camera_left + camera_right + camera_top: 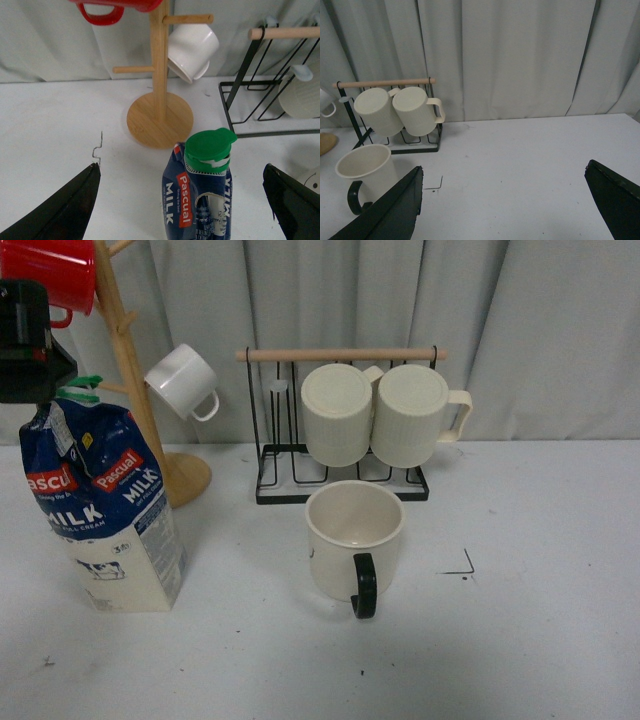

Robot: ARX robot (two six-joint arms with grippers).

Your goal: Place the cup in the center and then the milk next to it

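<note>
The cup [355, 540], a wide cream-white mug with a black handle facing front, stands upright on the center [425, 590], just left of a black corner mark [462, 568]. It also shows in the right wrist view [367, 170]. The milk [105, 510] stands upright at the left, well apart from the cup. My left gripper [35, 380] hangs open right above the carton; in the left wrist view my left gripper [181, 166] has its fingers wide on either side of the milk [197, 205] and its green cap [209, 150], not touching. My right gripper [503, 167] is open and empty over bare table right of the cup.
A wooden mug tree [130, 360] with a red mug [55, 270] and a small white cup [183, 380] stands behind the milk. A black wire rack [340, 485] holds two ribbed cream mugs [338, 412] behind the cup. A grey curtain closes the back.
</note>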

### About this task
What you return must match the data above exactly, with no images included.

### Solution to this exercise
camera_left + camera_right + camera_top: 

Robot: ARX robot (two six-joint arms with grippers).

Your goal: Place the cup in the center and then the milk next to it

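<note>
The cup [355, 540], a wide cream-white mug with a black handle facing front, stands upright on the center [425, 590], just left of a black corner mark [462, 568]. It also shows in the right wrist view [367, 170]. The milk [105, 510] stands upright at the left, well apart from the cup. My left gripper [35, 380] hangs open right above the carton; in the left wrist view my left gripper [181, 166] has its fingers wide on either side of the milk [197, 205] and its green cap [209, 150], not touching. My right gripper [503, 167] is open and empty over bare table right of the cup.
A wooden mug tree [130, 360] with a red mug [55, 270] and a small white cup [183, 380] stands behind the milk. A black wire rack [340, 485] holds two ribbed cream mugs [338, 412] behind the cup. A grey curtain closes the back.
</note>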

No more output remains.